CHILI # 4 - BUBBA'S BLACK MAGIC...
Judge # 1 -- Black bean chili with almost no spice. Disappointing.
Judge # 2 -- Hint of lime in the black beans. Good side dish for fish or other mild foods, not much of a chili.
Judge # 3 -- I felt something scraping across my tongue, but was unable to taste it. Is it possible to burn out taste buds? Sally, the beer maid, was standing behind me with fresh refills. That 300-LB woman is starting to look HOT...just like this nuclear waste I'm eating! Is chili an aphrodisiac?

CHILI # 5 LISA'S LEGAL LIP REMOVER...
Judge # 1 -- Meaty, strong chili. Cayenne peppers freshly ground, adding considerable kick. Very impressive.
Judge # 2 -- Chili using shredded beef, could use more tomato. Must admit the cayenne peppers make a strong statement.
Judge # 3 -- My ears are ringing, sweat is pouring off my forehead and I can no longer focus my eyes. I farted and four people behind me needed paramedics. The contestant seemed offended when I told her that her chili had given me brain damage. Sally saved my tongue from bleeding by pouring beer directly on it from the pitcher. I wonder if I'm burning my lips off. It really ticks me off that the other judges asked me to stop screaming. Screw those rednecks.

CHILI # 6 - VERA'S VERY VEGETARIAN VARIETY...
Judge # 1 -- Thin yet bold vegetarian variety chili. Good balance of spices and peppers.
Judge # 2 -- The best yet. Aggressive use of peppers, onions, and garlic. Superb.
Judge # 3 -- My intestines are now a straight pipe filled with gaseous, sulfuric flames. I poop on myself when I farted and I'm worried it will eat through the chair. No one seems inclined to stand behind me except that Sally. Can't feel my lips anymore. I need to wipe my pooper with a snow cone.

CHILI # 7 - SUSAN'S SCREAMING SENSATION CHILI...
Judge # 1 -- A mediocre chili with too much reliance on canned peppers.

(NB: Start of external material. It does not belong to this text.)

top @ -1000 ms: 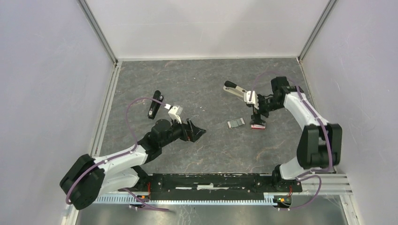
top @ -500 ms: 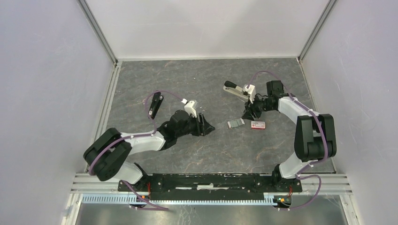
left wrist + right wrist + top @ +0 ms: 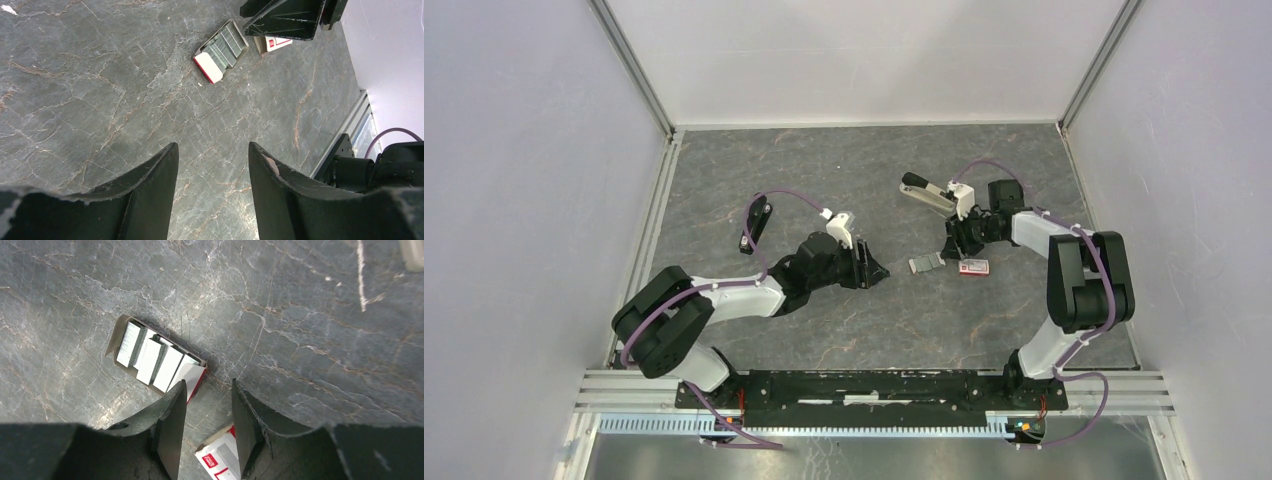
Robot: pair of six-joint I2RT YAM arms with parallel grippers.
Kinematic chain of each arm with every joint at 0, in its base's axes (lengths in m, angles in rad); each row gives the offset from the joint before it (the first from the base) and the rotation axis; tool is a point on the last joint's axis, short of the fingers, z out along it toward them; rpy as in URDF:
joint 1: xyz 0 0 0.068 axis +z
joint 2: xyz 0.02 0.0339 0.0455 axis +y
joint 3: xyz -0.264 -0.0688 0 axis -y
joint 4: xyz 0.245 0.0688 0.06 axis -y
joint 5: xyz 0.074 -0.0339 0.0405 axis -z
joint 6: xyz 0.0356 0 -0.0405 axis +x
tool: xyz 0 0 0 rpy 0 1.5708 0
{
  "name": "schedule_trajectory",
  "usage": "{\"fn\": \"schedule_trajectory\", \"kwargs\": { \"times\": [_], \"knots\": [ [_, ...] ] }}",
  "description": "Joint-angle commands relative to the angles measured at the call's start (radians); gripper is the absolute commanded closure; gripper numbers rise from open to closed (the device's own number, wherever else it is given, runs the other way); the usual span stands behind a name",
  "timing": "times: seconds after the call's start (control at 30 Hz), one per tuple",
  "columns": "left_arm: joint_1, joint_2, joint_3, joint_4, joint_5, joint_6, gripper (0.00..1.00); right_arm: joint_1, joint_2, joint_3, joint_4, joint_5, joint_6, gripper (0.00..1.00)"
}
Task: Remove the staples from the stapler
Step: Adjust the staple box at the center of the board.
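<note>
The right claw (image 3: 208,385) points down at the counter (image 3: 824,160) with its jaws a narrow way apart and nothing between them, so it is released and grasps nothing. Its tips sit over the bare strip between two things. On one side are the staples (image 3: 150,356), several silvery ridged strips lying side by side in a shallow open cardboard tray (image 3: 114,337) with a red-and-white flap. On the other side is a little red-and-white box (image 3: 220,456). One fingertip overlaps the tray's flap in the wrist view, but whether it touches cannot be told. The left claw (image 3: 213,150) is also released, its jaws wider apart and empty. It is low over bare counter and aimed toward the staples (image 3: 226,42), which lie a little way ahead of it, with the right claw (image 3: 287,20) just beyond them. From above, the left claw (image 3: 876,270) and the right claw (image 3: 951,245) face each other across the staples (image 3: 927,263), and the box (image 3: 973,267) lies just beside them. The stapler (image 3: 927,192) is in two pieces. Its grey-beige rail with the black end lies flat on the counter just beyond the right claw. Its black bar (image 3: 753,226) lies well apart on the far left, beside the left arm's purple cable (image 3: 784,197).
</note>
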Motion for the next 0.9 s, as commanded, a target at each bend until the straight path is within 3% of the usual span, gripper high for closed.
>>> {"fn": "schedule_trajectory", "kwargs": {
  "times": [0.0, 0.53, 0.87],
  "knots": [
    [-0.006, -0.030, -0.007, 0.018, -0.031, -0.007, 0.40, 0.000, 0.033, 0.004, 0.015, -0.039, 0.058, 0.57],
    [-0.006, -0.043, -0.023, 0.022, -0.034, 0.002, 0.39, 0.037, 0.073, -0.018, -0.043, -0.121, 0.060, 0.74],
    [-0.007, 0.097, 0.149, -0.097, -0.073, 0.023, 0.43, 0.026, -0.023, -0.026, -0.034, -0.075, 0.034, 0.68]
  ]
}}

Judge # 2 -- Ho hum, tastes as if the chef literally threw in a can of chili peppers at the last moment. **I should take note that I am worried about Judge # 3. He appears to be in a bit of distress as he is cursing uncontrollably.
Judge # 3 -- You could put a grenade in my mouth, pull the pin, and I wouldn't feel a thing. I've lost sight in one eye, and the world sounds like it is made of rushing water. My shirt is covered with chili, which slid unnoticed out of my mouth. My pants are full of lava to match my shirt. At least during the autopsy, they'll know what killed me. I've decided to stop breathing it's too painful. Screw it; I'm not getting any oxygen anyway. If I need air, I'll just suck it in through the 4-inch hole in my stomach.

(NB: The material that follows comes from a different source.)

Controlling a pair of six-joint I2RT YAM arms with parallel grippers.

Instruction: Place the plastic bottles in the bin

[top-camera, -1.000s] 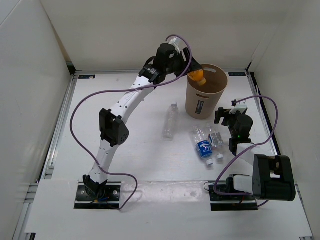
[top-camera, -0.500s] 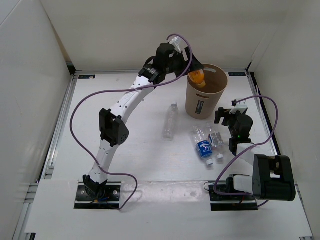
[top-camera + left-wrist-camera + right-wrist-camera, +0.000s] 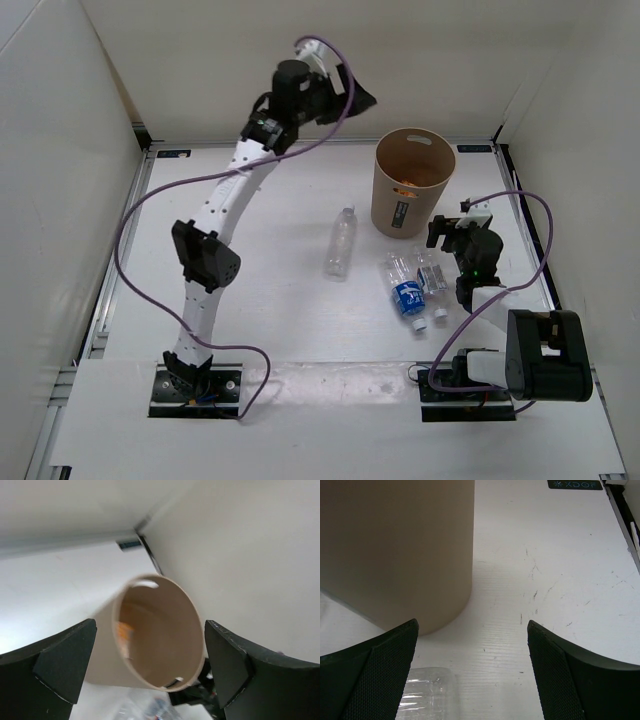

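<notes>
Since an orange bottle (image 3: 123, 632) already lies inside the bin (image 3: 388, 205), one part of the task appears done. Three plastic bottles are left on the desk (image 3: 250, 290): a slim clear bottle (image 3: 341, 243) to the left of the bin, and a blue-labelled bottle (image 3: 406, 292) with a short clear bottle (image 3: 431, 273) just beside it, in front of the bin. The left hand (image 3: 360, 98) hangs high, up and left of the bin, wide open and holding nothing. The right hand (image 3: 472, 630) is low beside the bin, near that pair, also fully open and empty.
</notes>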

CHILI # 8 - BIG TOM'S TOENAIL CURLING CHILI...
Judge # 1 -- The perfect ending, this is a nice blend chili. Not too bold but spicy enough to declare its existence.
Judge # 2 -- This final entry is a good, balanced chili. Neither mild nor hot. Sorry to see that most of it was lost when Judge #3 farted, passed out, fell over and pulled the chili pot down on top of himself. Not sure if he's going to make it. poor feller, wonder how he'd have reacted to really hot chili?
Judge # 3 - No Report


----------



## Kharnifex (Aug 18, 2008)

LOLOLOLOOOL!!


----------



## DaveDragon (Aug 18, 2008)

I hadn't seen this in a while so I thought I'd post it.

I can't read it at work, I end up almost rolling on the floor!!!!!!!!!


----------